__Your task__: Copy the data exactly.

__Information provided__:
================================
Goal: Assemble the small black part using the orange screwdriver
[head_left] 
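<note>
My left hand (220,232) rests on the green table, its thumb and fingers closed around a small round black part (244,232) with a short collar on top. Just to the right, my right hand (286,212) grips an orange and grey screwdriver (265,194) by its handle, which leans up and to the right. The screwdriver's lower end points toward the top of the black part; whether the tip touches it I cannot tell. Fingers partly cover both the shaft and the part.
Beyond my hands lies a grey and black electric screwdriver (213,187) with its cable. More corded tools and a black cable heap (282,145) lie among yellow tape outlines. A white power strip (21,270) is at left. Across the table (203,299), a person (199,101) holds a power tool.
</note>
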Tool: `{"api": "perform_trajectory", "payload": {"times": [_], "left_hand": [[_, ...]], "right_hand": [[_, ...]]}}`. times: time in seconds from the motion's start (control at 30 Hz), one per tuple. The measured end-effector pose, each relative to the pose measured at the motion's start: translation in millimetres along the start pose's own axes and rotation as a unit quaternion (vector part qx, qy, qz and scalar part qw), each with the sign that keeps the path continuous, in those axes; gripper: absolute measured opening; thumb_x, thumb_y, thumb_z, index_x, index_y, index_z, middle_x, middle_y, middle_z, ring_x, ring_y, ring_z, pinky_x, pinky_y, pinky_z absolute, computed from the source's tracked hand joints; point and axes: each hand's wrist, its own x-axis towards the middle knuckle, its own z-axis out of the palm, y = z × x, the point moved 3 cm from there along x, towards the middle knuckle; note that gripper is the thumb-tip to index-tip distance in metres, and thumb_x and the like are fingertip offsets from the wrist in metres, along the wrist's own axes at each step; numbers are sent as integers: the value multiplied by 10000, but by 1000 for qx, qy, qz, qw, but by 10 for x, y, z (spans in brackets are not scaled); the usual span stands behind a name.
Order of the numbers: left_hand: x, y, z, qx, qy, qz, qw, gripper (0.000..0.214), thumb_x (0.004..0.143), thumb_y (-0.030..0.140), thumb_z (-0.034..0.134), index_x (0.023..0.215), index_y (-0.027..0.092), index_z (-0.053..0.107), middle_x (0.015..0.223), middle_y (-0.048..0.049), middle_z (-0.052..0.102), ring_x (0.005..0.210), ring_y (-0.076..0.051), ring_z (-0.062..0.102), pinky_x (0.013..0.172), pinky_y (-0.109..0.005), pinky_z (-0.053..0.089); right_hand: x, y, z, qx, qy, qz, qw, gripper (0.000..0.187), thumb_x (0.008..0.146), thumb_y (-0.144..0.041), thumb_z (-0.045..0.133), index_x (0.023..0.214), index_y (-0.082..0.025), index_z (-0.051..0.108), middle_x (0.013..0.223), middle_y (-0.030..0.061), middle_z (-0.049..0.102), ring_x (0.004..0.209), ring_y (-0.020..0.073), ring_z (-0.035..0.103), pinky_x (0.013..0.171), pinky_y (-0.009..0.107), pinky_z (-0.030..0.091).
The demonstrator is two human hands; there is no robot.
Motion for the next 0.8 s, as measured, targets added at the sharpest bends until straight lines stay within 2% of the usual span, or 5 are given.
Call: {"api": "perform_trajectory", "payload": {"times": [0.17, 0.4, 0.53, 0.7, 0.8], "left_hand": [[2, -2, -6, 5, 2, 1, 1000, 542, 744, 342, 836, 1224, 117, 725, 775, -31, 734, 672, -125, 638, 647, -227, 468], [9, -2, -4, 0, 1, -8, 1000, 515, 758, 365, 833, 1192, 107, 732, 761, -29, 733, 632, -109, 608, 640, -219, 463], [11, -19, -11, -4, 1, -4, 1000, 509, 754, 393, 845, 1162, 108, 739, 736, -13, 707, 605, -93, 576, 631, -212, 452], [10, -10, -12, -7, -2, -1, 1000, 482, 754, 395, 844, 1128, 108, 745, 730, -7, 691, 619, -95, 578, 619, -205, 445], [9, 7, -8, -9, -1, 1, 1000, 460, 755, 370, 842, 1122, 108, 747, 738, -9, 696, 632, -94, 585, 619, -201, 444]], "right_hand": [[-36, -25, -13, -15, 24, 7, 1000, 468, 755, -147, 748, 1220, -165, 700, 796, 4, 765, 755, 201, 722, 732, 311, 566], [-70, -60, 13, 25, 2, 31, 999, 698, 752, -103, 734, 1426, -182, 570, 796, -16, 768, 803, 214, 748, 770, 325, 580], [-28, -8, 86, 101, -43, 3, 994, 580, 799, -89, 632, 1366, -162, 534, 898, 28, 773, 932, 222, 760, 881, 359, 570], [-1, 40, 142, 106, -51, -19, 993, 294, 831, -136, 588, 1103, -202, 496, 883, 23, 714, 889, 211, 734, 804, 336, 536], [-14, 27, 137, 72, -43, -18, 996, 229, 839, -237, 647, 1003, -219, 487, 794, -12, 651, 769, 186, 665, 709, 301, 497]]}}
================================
__Response area__:
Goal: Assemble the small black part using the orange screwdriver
[head_left] 
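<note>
My left hand (220,232) rests on the green table, its thumb and fingers closed around a small round black part (244,232) with a short collar on top. Just to the right, my right hand (286,212) grips an orange and grey screwdriver (265,194) by its handle, which leans up and to the right. The screwdriver's lower end points toward the top of the black part; whether the tip touches it I cannot tell. Fingers partly cover both the shaft and the part.
Beyond my hands lies a grey and black electric screwdriver (213,187) with its cable. More corded tools and a black cable heap (282,145) lie among yellow tape outlines. A white power strip (21,270) is at left. Across the table (203,299), a person (199,101) holds a power tool.
</note>
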Tool: `{"api": "perform_trajectory", "payload": {"times": [_], "left_hand": [[_, ...]], "right_hand": [[_, ...]]}}`. times: time in seconds from the motion's start (control at 30 Hz), one per tuple. The measured end-effector pose, each relative to the pose measured at the motion's start: translation in millimetres along the start pose's own axes and rotation as a unit quaternion (vector part qx, qy, qz and scalar part qw), each with the sign that keeps the path continuous, in those axes; gripper: absolute measured opening; thumb_x, thumb_y, thumb_z, index_x, index_y, index_z, middle_x, middle_y, middle_z, ring_x, ring_y, ring_z, pinky_x, pinky_y, pinky_z absolute, computed from the source's tracked hand joints; point and axes: each hand's wrist, its own x-axis towards the middle knuckle, its own z-axis out of the palm, y = z × x, the point moved 3 cm from there along x, towards the middle knuckle; note that gripper is the thumb-tip to index-tip distance in metres, and thumb_x and the like are fingertip offsets from the wrist in metres, along the wrist's own axes at each step; numbers are sent as integers: the value multiplied by 10000, but by 1000 for qx, qy, qz, qw, but by 10 for x, y, z (spans in brackets are not scaled); the usual span stands behind a name.
Order of the numbers: left_hand: x, y, z, qx, qy, qz, qw, gripper (0.000..0.214), thumb_x (0.004..0.143), thumb_y (-0.030..0.140), thumb_z (-0.034..0.134), index_x (0.023..0.215), index_y (-0.027..0.092), index_z (-0.053..0.107), middle_x (0.015..0.223), middle_y (-0.048..0.049), middle_z (-0.052..0.102), ring_x (0.005..0.210), ring_y (-0.076..0.051), ring_z (-0.062..0.102), pinky_x (0.013..0.172), pinky_y (-0.109..0.005), pinky_z (-0.053..0.089); right_hand: x, y, z, qx, qy, qz, qw, gripper (0.000..0.187), thumb_x (0.008..0.146), thumb_y (-0.144..0.041), thumb_z (-0.045..0.133), index_x (0.023..0.214), index_y (-0.082..0.025), index_z (-0.051..0.108), middle_x (0.013..0.223), middle_y (-0.030..0.061), middle_z (-0.049..0.102), ring_x (0.004..0.209), ring_y (-0.020..0.073), ring_z (-0.035..0.103), pinky_x (0.013..0.171), pinky_y (-0.009..0.107), pinky_z (-0.030..0.091).
The demonstrator is two human hands; there is no robot.
Motion for the next 0.8 s, as measured, targets added at the sharpest bends until straight lines stay within 2% of the usual span, or 5 are given.
Call: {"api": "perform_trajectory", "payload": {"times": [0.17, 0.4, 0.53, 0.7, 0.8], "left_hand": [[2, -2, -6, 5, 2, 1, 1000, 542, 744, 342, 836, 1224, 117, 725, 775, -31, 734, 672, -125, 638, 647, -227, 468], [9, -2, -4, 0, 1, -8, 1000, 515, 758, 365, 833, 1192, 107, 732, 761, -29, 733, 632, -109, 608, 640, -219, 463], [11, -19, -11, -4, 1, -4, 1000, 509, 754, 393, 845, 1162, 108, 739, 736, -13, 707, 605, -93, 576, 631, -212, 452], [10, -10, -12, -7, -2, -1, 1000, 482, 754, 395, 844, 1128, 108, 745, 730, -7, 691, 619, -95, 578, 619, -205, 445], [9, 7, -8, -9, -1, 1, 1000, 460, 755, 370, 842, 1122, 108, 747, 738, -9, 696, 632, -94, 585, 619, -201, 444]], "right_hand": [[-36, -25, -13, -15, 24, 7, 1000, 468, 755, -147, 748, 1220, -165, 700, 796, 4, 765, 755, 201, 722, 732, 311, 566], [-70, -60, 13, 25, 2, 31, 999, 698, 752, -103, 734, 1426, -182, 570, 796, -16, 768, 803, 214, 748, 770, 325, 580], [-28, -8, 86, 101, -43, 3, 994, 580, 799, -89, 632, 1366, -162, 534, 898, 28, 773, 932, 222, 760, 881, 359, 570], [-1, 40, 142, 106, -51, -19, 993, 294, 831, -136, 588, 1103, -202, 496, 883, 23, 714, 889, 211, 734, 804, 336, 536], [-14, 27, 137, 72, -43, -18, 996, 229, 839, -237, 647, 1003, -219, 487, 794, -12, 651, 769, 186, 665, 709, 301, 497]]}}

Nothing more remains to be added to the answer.